=== Task to complete ===
Return the lines beginning at the one that contains "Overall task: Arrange" and continuing to the end of the entries, including both ends, exactly as written and nothing else.

=== Data to process ===
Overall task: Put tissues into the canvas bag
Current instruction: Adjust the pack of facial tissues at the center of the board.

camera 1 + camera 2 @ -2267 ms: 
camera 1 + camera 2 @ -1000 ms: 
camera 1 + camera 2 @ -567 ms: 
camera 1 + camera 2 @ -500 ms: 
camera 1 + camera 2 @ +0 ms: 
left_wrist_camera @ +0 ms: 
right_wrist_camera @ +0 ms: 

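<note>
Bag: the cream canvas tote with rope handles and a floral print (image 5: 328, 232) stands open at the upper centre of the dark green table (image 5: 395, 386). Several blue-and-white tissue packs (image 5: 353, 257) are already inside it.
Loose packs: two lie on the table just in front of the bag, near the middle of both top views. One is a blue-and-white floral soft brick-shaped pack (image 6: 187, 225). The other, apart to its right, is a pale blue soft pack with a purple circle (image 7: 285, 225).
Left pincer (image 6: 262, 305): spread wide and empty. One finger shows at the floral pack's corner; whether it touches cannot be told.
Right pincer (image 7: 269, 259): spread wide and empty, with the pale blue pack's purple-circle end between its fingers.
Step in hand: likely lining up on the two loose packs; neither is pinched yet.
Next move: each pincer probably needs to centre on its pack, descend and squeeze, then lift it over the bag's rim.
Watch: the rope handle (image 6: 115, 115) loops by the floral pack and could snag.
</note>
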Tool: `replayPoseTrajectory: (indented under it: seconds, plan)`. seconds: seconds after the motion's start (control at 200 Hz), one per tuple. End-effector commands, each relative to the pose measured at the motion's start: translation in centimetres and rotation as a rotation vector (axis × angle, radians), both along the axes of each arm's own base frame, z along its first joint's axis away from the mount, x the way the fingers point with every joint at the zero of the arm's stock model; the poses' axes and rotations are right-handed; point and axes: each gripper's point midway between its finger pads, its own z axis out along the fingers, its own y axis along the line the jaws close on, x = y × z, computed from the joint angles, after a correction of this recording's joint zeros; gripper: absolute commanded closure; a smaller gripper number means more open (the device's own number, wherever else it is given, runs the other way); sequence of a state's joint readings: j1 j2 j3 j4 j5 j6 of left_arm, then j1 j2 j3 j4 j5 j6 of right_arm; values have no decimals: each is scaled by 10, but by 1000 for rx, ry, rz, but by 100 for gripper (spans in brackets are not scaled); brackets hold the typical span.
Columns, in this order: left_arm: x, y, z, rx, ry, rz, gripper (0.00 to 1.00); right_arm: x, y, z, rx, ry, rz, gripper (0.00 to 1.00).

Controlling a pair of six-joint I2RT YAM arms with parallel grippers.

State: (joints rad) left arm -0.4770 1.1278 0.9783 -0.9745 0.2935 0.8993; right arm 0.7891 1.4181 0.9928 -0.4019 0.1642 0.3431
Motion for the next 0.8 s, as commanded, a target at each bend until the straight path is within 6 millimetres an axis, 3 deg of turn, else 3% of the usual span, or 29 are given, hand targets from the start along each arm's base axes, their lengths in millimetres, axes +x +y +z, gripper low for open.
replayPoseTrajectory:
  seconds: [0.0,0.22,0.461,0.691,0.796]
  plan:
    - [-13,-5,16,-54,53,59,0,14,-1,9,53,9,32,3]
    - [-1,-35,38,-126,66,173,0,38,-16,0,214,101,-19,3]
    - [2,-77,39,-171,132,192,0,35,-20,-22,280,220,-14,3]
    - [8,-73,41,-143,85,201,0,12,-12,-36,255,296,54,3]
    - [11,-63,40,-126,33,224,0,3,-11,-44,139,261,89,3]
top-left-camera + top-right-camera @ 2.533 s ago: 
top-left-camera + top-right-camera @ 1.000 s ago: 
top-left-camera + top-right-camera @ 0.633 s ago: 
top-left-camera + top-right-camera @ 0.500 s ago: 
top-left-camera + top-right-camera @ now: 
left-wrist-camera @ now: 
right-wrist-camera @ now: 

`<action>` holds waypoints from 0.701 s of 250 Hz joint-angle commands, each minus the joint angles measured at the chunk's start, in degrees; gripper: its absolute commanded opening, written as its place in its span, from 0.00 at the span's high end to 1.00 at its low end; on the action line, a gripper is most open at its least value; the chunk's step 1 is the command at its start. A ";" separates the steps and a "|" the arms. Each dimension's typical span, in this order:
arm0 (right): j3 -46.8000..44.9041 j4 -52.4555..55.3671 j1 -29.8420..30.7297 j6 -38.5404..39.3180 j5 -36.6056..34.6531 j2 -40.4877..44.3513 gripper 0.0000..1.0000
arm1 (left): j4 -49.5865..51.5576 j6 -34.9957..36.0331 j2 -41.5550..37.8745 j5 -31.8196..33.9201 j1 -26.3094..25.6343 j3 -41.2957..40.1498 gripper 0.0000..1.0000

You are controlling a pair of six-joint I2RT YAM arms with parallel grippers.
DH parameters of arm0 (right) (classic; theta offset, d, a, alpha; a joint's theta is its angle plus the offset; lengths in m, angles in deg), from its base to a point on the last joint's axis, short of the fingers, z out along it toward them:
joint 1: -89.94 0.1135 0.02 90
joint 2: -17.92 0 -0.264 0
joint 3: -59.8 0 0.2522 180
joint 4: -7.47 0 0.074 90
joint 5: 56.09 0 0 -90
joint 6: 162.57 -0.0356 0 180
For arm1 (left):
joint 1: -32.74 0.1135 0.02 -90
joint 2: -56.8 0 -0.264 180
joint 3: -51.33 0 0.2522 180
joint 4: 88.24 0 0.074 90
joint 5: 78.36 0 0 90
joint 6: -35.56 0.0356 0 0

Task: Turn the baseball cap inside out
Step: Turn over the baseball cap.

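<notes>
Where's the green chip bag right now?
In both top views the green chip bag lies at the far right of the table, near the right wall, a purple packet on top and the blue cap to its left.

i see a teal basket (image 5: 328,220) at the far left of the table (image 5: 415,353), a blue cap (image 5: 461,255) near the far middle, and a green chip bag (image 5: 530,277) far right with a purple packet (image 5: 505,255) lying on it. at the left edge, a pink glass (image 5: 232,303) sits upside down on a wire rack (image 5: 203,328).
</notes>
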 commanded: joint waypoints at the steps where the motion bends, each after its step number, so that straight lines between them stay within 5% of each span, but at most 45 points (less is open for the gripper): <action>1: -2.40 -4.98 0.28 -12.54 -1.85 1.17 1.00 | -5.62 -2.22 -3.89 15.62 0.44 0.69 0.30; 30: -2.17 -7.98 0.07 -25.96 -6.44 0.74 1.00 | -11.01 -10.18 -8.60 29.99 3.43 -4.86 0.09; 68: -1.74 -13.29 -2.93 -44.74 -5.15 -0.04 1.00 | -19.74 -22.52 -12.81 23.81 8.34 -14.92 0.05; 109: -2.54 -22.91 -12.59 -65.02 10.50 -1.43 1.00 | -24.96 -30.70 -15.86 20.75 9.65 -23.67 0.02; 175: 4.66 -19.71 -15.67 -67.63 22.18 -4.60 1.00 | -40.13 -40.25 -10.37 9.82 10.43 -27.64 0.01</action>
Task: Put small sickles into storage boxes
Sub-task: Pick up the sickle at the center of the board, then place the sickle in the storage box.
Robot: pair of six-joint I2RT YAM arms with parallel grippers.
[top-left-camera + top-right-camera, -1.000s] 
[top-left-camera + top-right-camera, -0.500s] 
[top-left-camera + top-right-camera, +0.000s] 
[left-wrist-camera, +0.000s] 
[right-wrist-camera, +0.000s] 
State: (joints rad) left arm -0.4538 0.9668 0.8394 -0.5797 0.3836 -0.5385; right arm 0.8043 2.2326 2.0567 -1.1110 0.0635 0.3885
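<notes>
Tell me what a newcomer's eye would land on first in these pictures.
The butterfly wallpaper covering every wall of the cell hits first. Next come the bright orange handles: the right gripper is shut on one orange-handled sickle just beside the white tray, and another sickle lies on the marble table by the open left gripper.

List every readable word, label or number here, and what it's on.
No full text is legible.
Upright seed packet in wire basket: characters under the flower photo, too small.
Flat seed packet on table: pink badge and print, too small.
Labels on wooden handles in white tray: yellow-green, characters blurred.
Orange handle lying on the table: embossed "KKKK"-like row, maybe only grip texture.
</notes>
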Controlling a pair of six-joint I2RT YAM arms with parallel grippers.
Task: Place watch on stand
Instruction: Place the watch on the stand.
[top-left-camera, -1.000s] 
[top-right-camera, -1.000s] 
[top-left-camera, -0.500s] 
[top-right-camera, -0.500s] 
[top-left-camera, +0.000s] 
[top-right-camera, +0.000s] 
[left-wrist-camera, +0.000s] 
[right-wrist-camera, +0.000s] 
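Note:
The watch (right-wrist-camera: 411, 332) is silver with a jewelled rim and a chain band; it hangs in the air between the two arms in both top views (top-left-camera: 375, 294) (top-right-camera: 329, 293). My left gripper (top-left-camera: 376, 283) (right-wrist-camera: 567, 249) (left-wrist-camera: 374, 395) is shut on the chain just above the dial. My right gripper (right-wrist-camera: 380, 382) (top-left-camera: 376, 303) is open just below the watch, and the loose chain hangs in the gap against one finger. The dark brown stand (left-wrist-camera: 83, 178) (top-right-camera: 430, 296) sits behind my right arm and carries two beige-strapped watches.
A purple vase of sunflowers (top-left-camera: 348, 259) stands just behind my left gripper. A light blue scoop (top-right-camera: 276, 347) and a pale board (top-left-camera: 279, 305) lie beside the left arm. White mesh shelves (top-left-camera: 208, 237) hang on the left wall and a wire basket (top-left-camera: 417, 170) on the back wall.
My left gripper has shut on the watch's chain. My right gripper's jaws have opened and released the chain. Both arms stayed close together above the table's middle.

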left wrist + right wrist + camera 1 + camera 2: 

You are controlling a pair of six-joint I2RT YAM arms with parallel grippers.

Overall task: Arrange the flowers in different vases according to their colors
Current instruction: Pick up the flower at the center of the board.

=== Output of the exercise ===
Overall task: Arrange the flowers in different vases according to their colors
Current instruction: Pick up the flower at the center of the board.

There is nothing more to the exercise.